I want to try before resorting to buying a new table because the size is perfect for our dining room. You can buy 'whitewashed' tables but they're very expensive. 

Any advice?

Thanks
(Wood Novice)


----------



## Minkeymaximus (4 Apr 2013)

This isn't my table but pretty similar (my table photo is too large to upload)


----------



## mrpercysnodgrass (5 Apr 2013)

Hi Minkeymaximus,
If your table has a wax finish, you will be able to take this off with some white spirit and wire wool and if you are lucky it will take off the orange colour at the same time. If your finish does not come off with white spirit, you will have to either use a paint stripper and wire wool, which again if you are lucky will take out the orange at the same time.

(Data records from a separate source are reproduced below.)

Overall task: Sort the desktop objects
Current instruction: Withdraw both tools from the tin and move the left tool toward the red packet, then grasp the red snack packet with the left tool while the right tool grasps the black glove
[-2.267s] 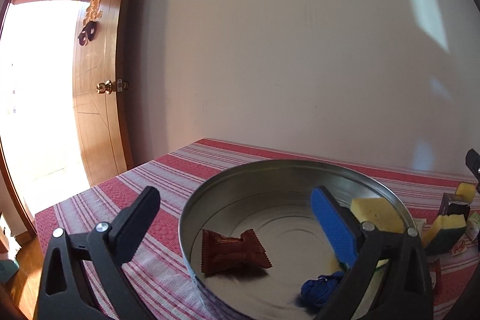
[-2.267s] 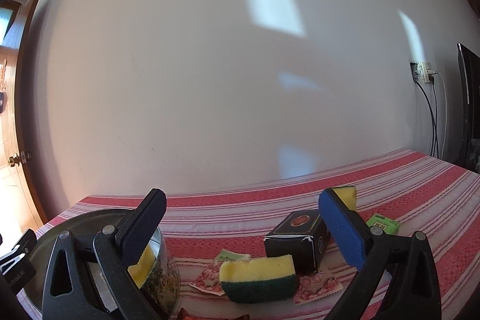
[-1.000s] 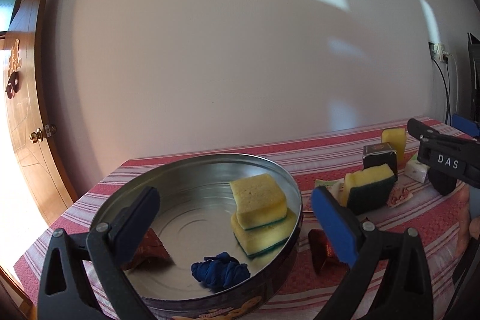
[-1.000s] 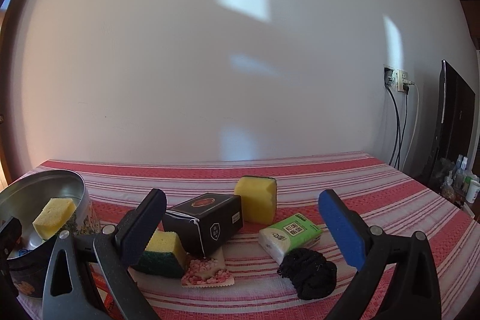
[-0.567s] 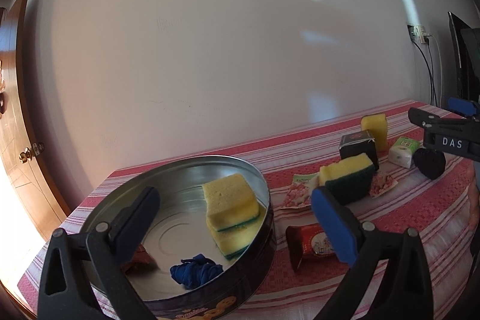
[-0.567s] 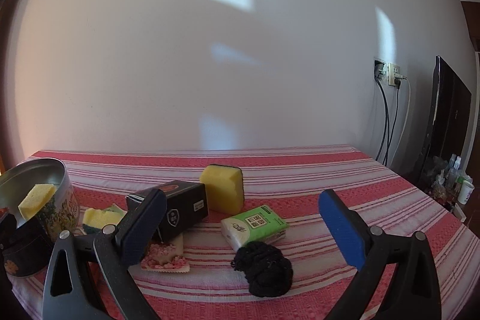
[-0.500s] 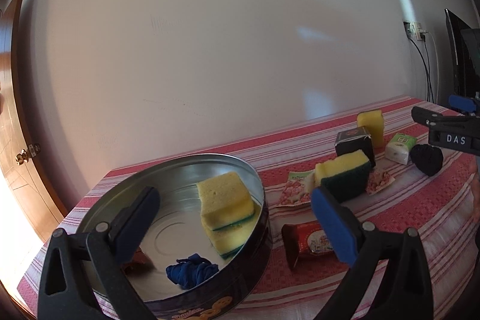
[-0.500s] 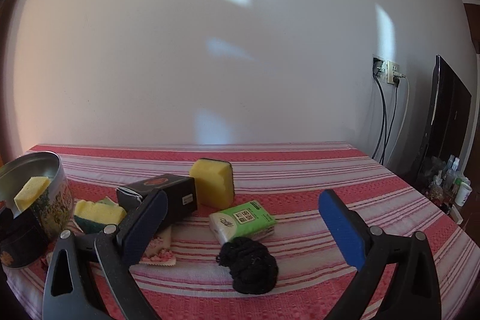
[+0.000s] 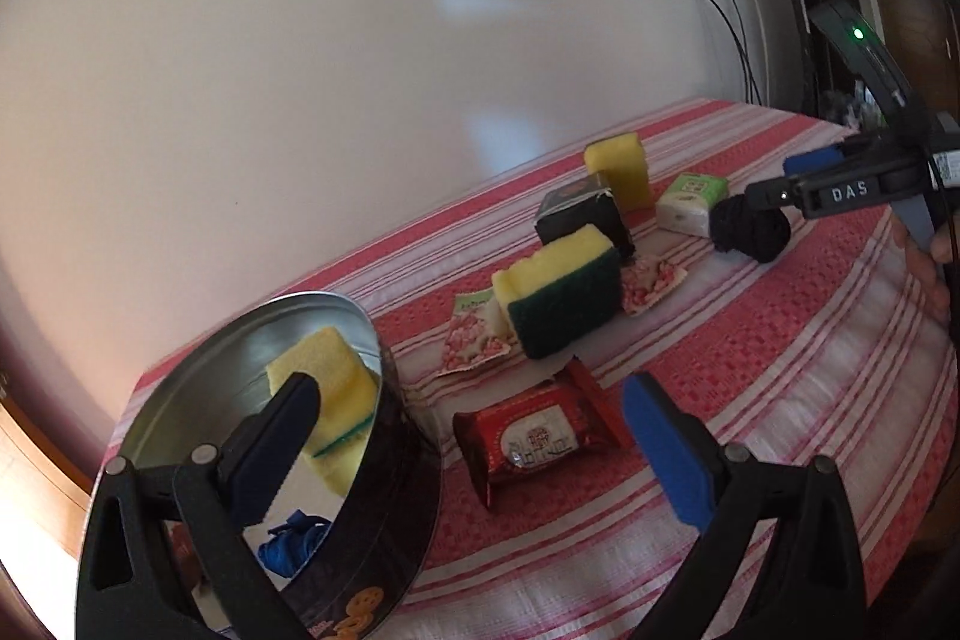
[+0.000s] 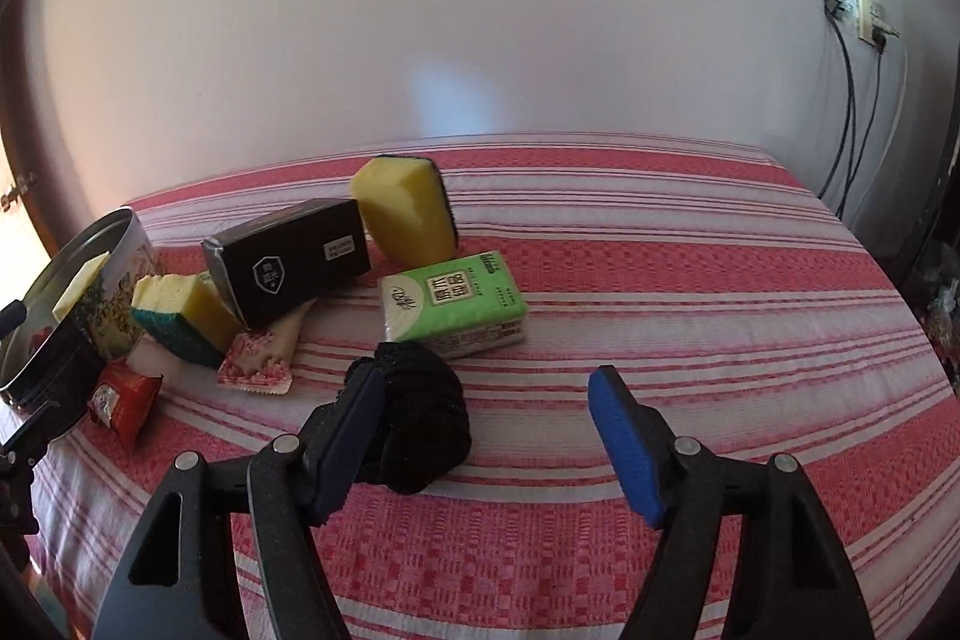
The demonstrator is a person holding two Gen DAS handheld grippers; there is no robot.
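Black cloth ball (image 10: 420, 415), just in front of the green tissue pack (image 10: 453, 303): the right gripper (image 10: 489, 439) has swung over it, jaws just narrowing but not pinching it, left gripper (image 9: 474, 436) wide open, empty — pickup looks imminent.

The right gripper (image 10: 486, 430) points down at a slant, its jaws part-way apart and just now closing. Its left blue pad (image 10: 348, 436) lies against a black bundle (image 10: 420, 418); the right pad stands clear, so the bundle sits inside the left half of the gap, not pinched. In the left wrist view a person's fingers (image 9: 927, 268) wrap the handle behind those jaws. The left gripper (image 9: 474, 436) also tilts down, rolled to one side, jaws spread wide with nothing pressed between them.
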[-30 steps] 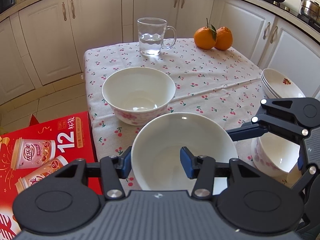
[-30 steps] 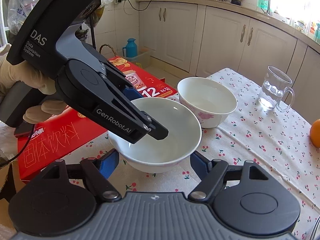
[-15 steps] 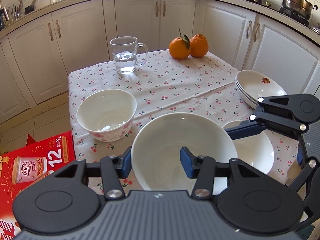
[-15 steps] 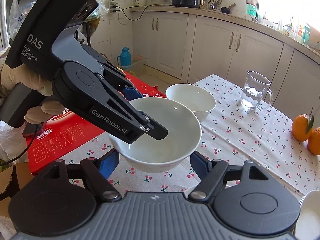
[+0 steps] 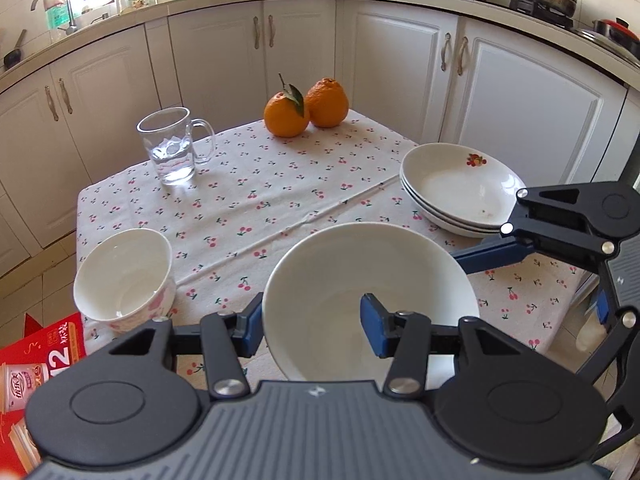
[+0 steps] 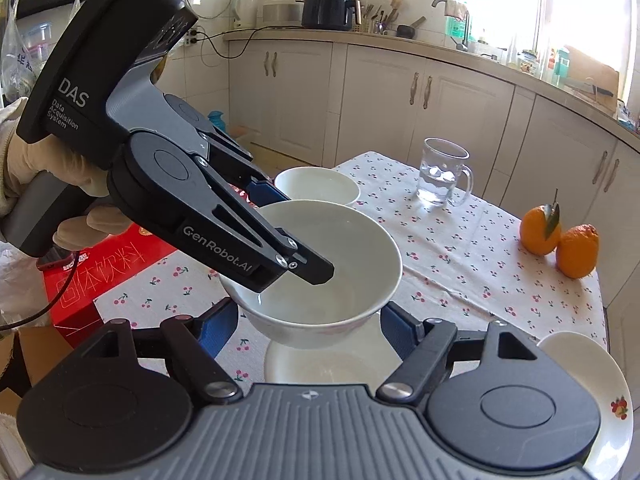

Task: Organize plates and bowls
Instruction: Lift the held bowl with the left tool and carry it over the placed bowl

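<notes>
A plain white bowl (image 5: 360, 268) hangs above the cherry-print tablecloth (image 5: 280, 200). My left gripper (image 5: 312, 326) is shut on its near rim, one pad inside and one outside. My right gripper (image 6: 308, 324) is shut on the same bowl (image 6: 352, 248), its blue pads pressing the lower sides. Directly under the held bowl sits another white bowl (image 6: 320, 366), hidden in the left wrist view. A smaller pink-flowered bowl (image 5: 124, 276) stands near the table's left edge. A stack of three shallow plates (image 5: 460, 192) lies at the right edge.
A glass mug (image 5: 172, 148) with water and two oranges (image 5: 304, 110) stand at the far side of the table. A red drinks box (image 5: 36, 360) sits on the floor by the table's left corner. White cabinets surround the table. A gloved hand (image 6: 52, 184) holds the left gripper.
Both grippers have carried the white bowl to the right across the table and slightly upward. The flowered bowl has slid away to the left; the plate stack and the second bowl have come close.
</notes>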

Or you can sand the finish off, by hand or an orbital sander.
If after this, your orange colour is still in the timber you will have to use oxalic acid to bleach it out. You can buy oxalic in crystal form or ready mixed in a bottle, I think Liberon sell it as 'wood bleacher'. It may take several applications to bleach out all of the colour.
When you are ready to apply your 'whitewashed' look, there are quite a few ways to achieve the desired effect but the easiest and cheapest way is to use white emulsion paint. Get yourself several rags ( old towels make good rags for this ) Slosh your white emulsion all over the top and then take off the excess with your rags. you can make the effect as even or uneven as you like. If you don't like what you have created you can wash it off quickly with a damp rag and start again. When you are satisfied with the look you can then seal it with a finish, varnish or oil would be best. I would not recommend a wax finish for a dining table, but you can wax over a varnish or oil finish once it has dried.


----------



## Minkeymaximus (5 Apr 2013)

Oh thank you so much for that advice. Sounds really doable from your description. I will have a go next week and post a result photo if I can. Can't wait to try now, thanks again.


----------



## pip1954 (5 Apr 2013)

hi if you put pictures on flickr you can resize then from there you host them here 
pip


----------



## livingroomz (4 Feb 2014)

Hi just wondering if you tried this method and whether or not it was successful. Any help or advice would be greatly appreciated.


----------



## MMUK (4 Feb 2014)

Minkeymaximus":1yjizyd2 said:


> This isn't my table but pretty similar (my table photo is too large to upload)




That looks like an antique pine varnish finish to me


----------